Hereditary information which parents pass to their offspring consists primarily of DNA sequences. Because all living beings must propagate their kind, at pain of extinction, DNA molecules must also be somehow propagated, to be supplied to each offspring. Complementarity of DNA strands suggests a mechanism for this: a new DNA strand can be synthesized as a complementary one to the pre‐existing template strand. In 1958 Matthew Meselson and Franklin Stahl showed that this is what, indeed, happens in living cells: after a cell division, each of the two daughter cells contains DNA molecules in which one strand is old and the other strand is new. Accordingly, propagation of DNA is called semiconservative replication (Figure 1.3). One can say that DNA is double‐stranded because, after its replication, the old, template and the new, complementary strand stay together until the next replication, when both of them will act as templates.

Figure 1.3 Semiconservative DNA replication. New strands are shown light.

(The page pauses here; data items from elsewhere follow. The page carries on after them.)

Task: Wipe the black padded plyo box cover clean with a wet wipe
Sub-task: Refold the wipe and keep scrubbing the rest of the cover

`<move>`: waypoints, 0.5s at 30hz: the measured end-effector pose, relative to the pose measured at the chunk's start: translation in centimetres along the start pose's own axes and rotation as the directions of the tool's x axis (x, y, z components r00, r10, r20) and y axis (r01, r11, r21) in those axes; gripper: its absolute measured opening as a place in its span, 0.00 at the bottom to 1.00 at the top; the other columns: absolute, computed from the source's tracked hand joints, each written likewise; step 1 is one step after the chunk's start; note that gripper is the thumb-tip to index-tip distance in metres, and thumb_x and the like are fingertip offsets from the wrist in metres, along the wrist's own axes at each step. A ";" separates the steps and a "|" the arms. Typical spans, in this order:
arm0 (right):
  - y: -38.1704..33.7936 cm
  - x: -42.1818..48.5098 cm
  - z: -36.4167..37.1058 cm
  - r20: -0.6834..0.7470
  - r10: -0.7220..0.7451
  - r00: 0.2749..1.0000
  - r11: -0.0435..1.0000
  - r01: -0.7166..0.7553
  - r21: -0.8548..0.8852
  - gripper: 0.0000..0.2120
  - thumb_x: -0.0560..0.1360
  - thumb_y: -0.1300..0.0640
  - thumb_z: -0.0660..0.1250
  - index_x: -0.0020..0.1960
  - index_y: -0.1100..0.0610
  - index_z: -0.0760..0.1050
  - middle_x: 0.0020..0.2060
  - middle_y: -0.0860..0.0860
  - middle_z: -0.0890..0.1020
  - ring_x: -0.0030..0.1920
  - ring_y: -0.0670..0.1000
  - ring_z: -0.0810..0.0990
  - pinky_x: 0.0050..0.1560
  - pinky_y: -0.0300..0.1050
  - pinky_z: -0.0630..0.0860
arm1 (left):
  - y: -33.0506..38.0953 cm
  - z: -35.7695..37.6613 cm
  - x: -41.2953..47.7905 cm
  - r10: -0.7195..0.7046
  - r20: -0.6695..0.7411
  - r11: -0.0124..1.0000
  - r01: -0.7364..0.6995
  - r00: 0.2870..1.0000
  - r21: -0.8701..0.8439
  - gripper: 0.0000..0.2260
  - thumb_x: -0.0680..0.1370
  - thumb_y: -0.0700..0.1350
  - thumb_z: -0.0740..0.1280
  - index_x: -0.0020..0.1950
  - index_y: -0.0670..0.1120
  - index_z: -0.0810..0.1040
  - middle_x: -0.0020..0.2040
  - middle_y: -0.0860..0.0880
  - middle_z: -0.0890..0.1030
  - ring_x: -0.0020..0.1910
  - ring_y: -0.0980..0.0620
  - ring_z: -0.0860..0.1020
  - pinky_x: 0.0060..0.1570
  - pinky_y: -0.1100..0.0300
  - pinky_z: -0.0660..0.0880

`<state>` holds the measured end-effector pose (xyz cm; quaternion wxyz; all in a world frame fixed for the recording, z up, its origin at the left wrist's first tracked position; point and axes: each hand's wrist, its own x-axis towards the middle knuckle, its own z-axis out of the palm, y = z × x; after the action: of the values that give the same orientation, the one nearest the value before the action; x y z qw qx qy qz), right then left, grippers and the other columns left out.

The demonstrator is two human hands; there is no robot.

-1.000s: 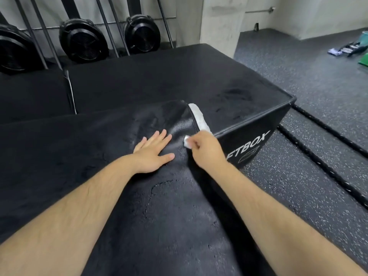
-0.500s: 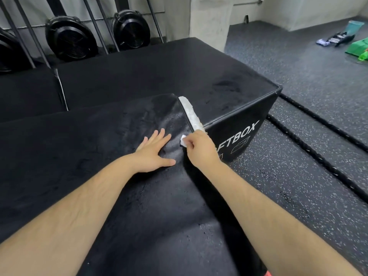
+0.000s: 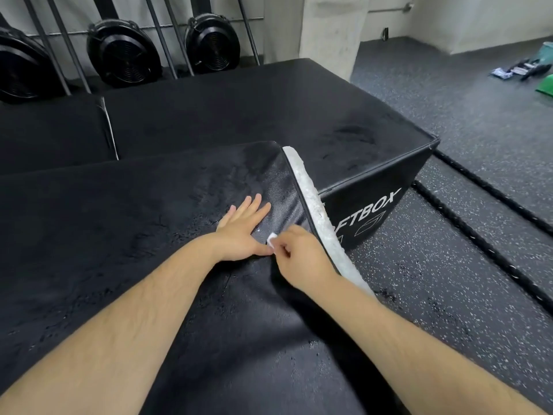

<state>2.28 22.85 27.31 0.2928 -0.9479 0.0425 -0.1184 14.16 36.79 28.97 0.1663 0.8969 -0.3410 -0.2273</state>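
The black padded plyo box cover [image 3: 125, 235] fills the lower left of the head view, its surface dull with damp, shiny patches near the far right corner. A white fuzzy strip [image 3: 314, 205] runs along its right edge. My left hand [image 3: 242, 232] lies flat on the cover with straight fingers, close to that edge. Right beside its thumb, my right hand [image 3: 302, 256] has curled fingers pinching a small bunched white wet wipe [image 3: 271, 239] against the cover.
A lower black box lettered "FTBOX" [image 3: 368, 211] stands beyond the cover's right edge. Black fans [image 3: 125, 52] and slanted bars line the back wall. A concrete pillar [image 3: 329, 31] rises behind. Black ropes [image 3: 478, 235] cross the speckled floor; small items [image 3: 520, 70] lie far right.
My right hand has drawn the wipe toward me and left along the cover's edge, ending next to my left thumb. More of the white strip shows. The left hand stays put.
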 end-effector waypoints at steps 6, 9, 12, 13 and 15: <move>3.1 2.9 -2.4 -0.078 0.101 0.992 0.994 -0.104 -0.040 0.14 0.80 0.61 0.63 0.36 0.60 0.77 0.34 0.50 0.71 0.34 0.49 0.69 0.40 0.46 0.70 | 0.4 -1.0 -0.3 -0.018 0.062 0.995 0.024 0.998 -0.098 0.45 0.75 0.52 0.73 0.80 0.61 0.44 0.76 0.64 0.34 0.68 0.68 0.29 0.71 0.61 0.30; 2.3 2.3 -2.2 -0.118 0.111 0.987 0.992 -0.118 -0.053 0.20 0.79 0.60 0.64 0.29 0.57 0.66 0.28 0.47 0.64 0.28 0.47 0.63 0.32 0.44 0.65 | 0.4 -0.7 -0.3 -0.016 0.041 0.997 0.019 0.999 -0.076 0.46 0.74 0.53 0.74 0.81 0.61 0.44 0.78 0.62 0.34 0.70 0.67 0.29 0.73 0.59 0.31; 1.3 0.2 -1.0 -0.035 0.024 0.999 1.000 -0.024 0.001 0.19 0.80 0.56 0.66 0.30 0.53 0.72 0.32 0.46 0.70 0.34 0.48 0.72 0.39 0.42 0.70 | 0.1 -0.5 -0.3 -0.012 0.033 0.996 0.015 0.999 -0.092 0.46 0.74 0.53 0.74 0.81 0.61 0.44 0.79 0.62 0.35 0.72 0.67 0.29 0.74 0.58 0.31; 1.7 0.2 -1.2 -0.010 0.005 1.000 1.000 -0.005 -0.005 0.16 0.80 0.55 0.66 0.33 0.56 0.77 0.33 0.47 0.72 0.36 0.50 0.73 0.41 0.44 0.72 | 0.2 -0.6 -0.3 -0.004 0.032 0.996 0.007 0.999 -0.088 0.46 0.74 0.53 0.74 0.81 0.61 0.44 0.79 0.62 0.35 0.71 0.66 0.29 0.74 0.58 0.31; 2.9 1.7 -2.2 -0.014 0.034 0.999 0.999 -0.034 -0.038 0.13 0.81 0.55 0.65 0.40 0.57 0.83 0.37 0.49 0.76 0.39 0.51 0.76 0.45 0.46 0.73 | 0.4 -0.7 -0.4 -0.014 0.035 0.994 0.018 0.999 -0.104 0.46 0.74 0.53 0.74 0.80 0.61 0.45 0.77 0.64 0.35 0.69 0.66 0.29 0.73 0.58 0.31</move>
<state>3.39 19.04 27.75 0.2762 -0.9516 0.0629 -0.1189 14.09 36.91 29.86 0.2055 0.8856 -0.3243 -0.2614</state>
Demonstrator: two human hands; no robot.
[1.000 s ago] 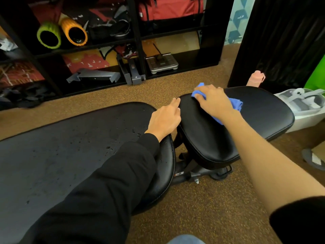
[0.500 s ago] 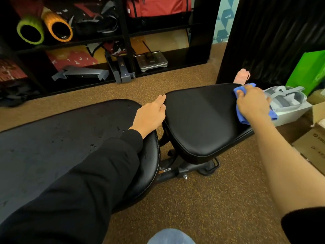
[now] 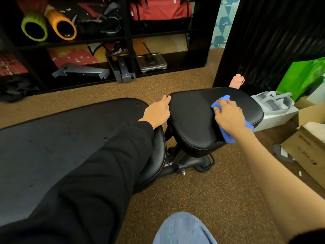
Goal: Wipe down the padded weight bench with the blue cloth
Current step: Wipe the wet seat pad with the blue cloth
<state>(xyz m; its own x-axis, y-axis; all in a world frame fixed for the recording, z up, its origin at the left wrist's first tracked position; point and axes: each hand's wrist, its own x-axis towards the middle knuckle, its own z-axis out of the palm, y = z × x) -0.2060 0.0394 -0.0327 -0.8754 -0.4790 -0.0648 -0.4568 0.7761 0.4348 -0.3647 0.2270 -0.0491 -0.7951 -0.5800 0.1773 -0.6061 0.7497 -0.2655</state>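
Carpet point(image 3: 202, 191), brown and speckled, runs under everything I see; a dark shelving unit point(image 3: 126, 37) lines its far edge, holding a green foam roller point(image 3: 34, 29), an orange foam roller point(image 3: 62, 27) and a red bag point(image 3: 160, 9); a grey scale point(image 3: 152, 63) sits in the unit's lowest right compartment. Next comes the padded weight bench: its long back pad point(image 3: 52, 143) stretches off to the left, its surface speckled and dull; its seat pad point(image 3: 193, 117) sits to the right, glossy black, apart from the back pad by a narrow gap. Beyond the seat pad's right edge lie a cardboard box point(image 3: 302, 148), a green bag point(image 3: 302, 76) and a white box point(image 3: 277, 117). My left hand point(image 3: 156, 113), in a black sleeve point(image 3: 98, 173), rests at the right end of the back pad, fingers loosely curled, forefinger touching the seat pad's left corner; it holds nothing. My right hand point(image 3: 228, 117) presses flat on the seat pad near its right edge, fingers closed over the blue cloth point(image 3: 228, 136); the cloth is bunched beneath the palm, poking out ahead of the fingers and trailing to the pad's near right edge.
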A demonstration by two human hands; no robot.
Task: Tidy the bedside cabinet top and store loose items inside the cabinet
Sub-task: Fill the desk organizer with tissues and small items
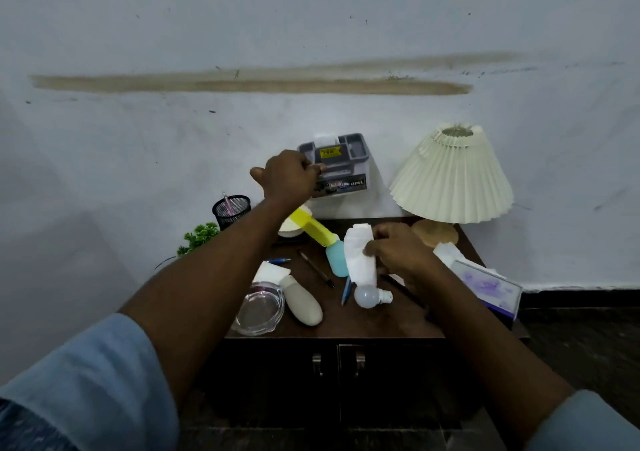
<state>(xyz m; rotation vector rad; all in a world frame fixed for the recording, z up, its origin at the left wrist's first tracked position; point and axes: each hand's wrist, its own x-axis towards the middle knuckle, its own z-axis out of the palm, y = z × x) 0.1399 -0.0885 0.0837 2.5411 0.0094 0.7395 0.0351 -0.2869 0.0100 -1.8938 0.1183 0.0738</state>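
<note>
A dark wooden bedside cabinet (349, 329) stands against the wall with its two doors (381, 374) closed. My left hand (285, 177) is raised above the back of the top and grips a grey plastic organiser box (341, 163), held in the air. My right hand (398, 253) holds a folded white tissue (358, 256) over the middle of the top. Loose on the top lie a yellow comb (313, 225), a light blue bottle (336, 260), a beige bottle (301, 300), a white bulb (369, 296), pens (317, 268) and a glass ashtray (259, 310).
A cream pleated lamp (453, 177) stands at the back right, a purple tissue box (485, 284) at the right edge. A black mesh pen holder (231, 210) and a small green plant (199, 237) sit at the back left, a white bowl (291, 229) under the comb.
</note>
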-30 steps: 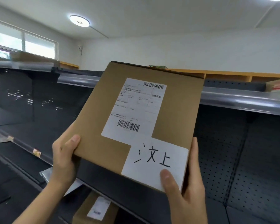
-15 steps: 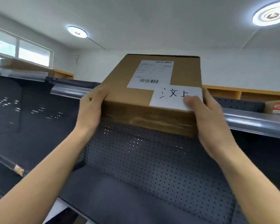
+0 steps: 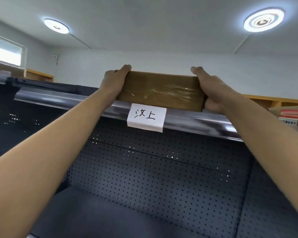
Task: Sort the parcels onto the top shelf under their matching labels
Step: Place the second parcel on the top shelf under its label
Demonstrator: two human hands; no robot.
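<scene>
A brown cardboard parcel (image 3: 160, 91) with clear tape on its near side lies flat at the front edge of the top shelf (image 3: 58, 100). My left hand (image 3: 114, 81) grips its left end and my right hand (image 3: 212, 91) grips its right end. Directly below the parcel, a white paper label (image 3: 146, 117) with handwritten characters hangs on the shelf's front rail. The parcel's top face and its own label are hidden from this low angle.
Another box with red print (image 3: 290, 115) sits on the top shelf at the far right. Below the rail are a dark perforated back panel (image 3: 153, 170) and a lower dark shelf (image 3: 110, 219). Wooden cabinets (image 3: 272, 101) run along the far wall.
Both hands lifted the parcel from chest height up to the top shelf and laid it flat. The shelf's label, hidden by the parcel before, shows beneath it.
</scene>
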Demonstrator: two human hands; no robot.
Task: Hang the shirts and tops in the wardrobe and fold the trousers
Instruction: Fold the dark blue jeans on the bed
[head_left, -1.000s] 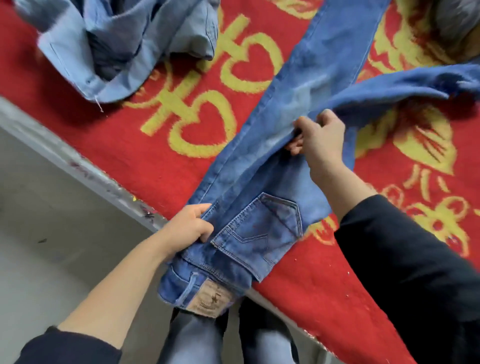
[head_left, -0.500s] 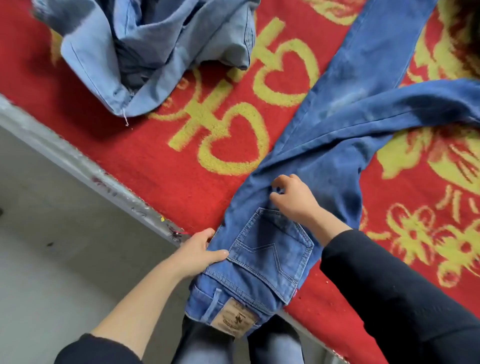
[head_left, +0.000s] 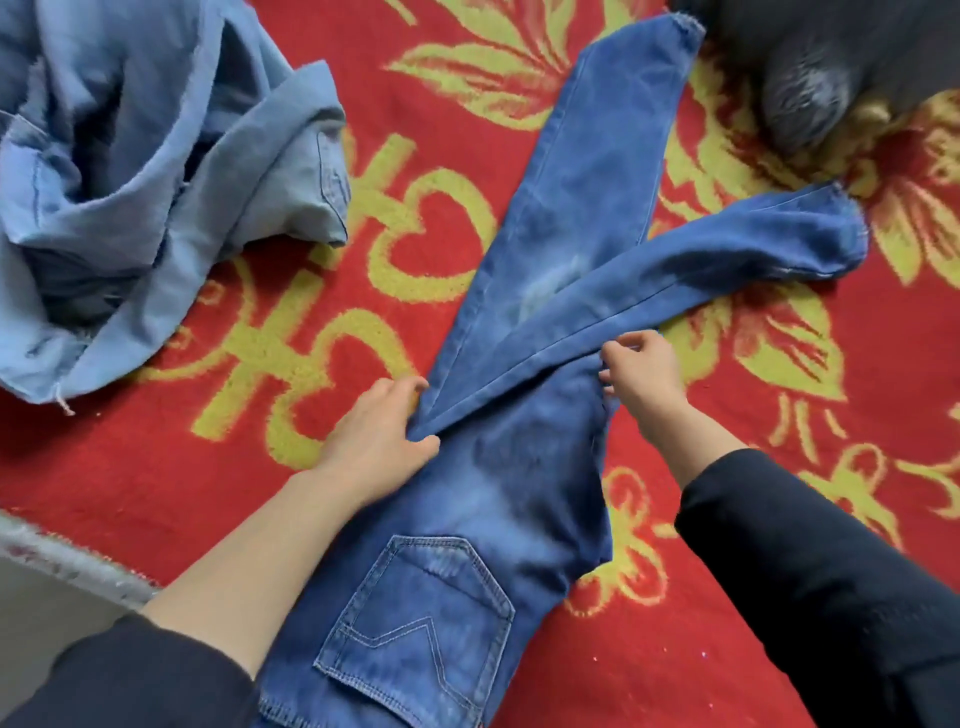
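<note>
We saw crumpled pale-blue denim (head_left: 156, 171) at ten o'clock and a dark fuzzy heap (head_left: 821, 67) at one. Mid-blanket (head_left: 218, 467), our left hand (head_left: 379, 447) pinched the blue jeans (head_left: 524, 415); right hand (head_left: 641, 376) fingers loosely curled at the seam.

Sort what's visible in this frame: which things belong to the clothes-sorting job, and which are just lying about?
In the job:
- dark blue jeans, spread flat, legs splayed apart
- left hand pinching the jeans at the crotch
- right hand at the upper leg's edge
- light blue garment, crumpled, waiting

Just lying about:
- red and yellow blanket underneath
- dark fuzzy item, top right, unclear
</note>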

DNA is the most striking manifestation of the fundamental unity of life on Earth. All cells contain double‐stranded DNA molecules built according to the same chemical rules, with only occasional minor secondary modifications. Moreover, some segments of DNA from all kinds of living beings, including bacteria, protists, plants, and animals, have rather similar sequences. This is the case, for example, for many DNA segments which carry instructions on how to make ribosomes, protein‐synthesizing molecular machines.

Of course, there are also a lot of differences between DNA sequences from individuals that belong to different species. These differences are responsible for one individual being a dog and another one being the dog’s owner. Even different individuals of the same species possess slightly different DNA sequences. These differences are responsible for one dog being a Beagle and another a Collie, as well as for hereditary variation within a breed. The DNA sequence present in every cell of an individual is called its genotype (there could be minor differences even between DNA sequences from different cells of an individual, see Chapters 4 and 5).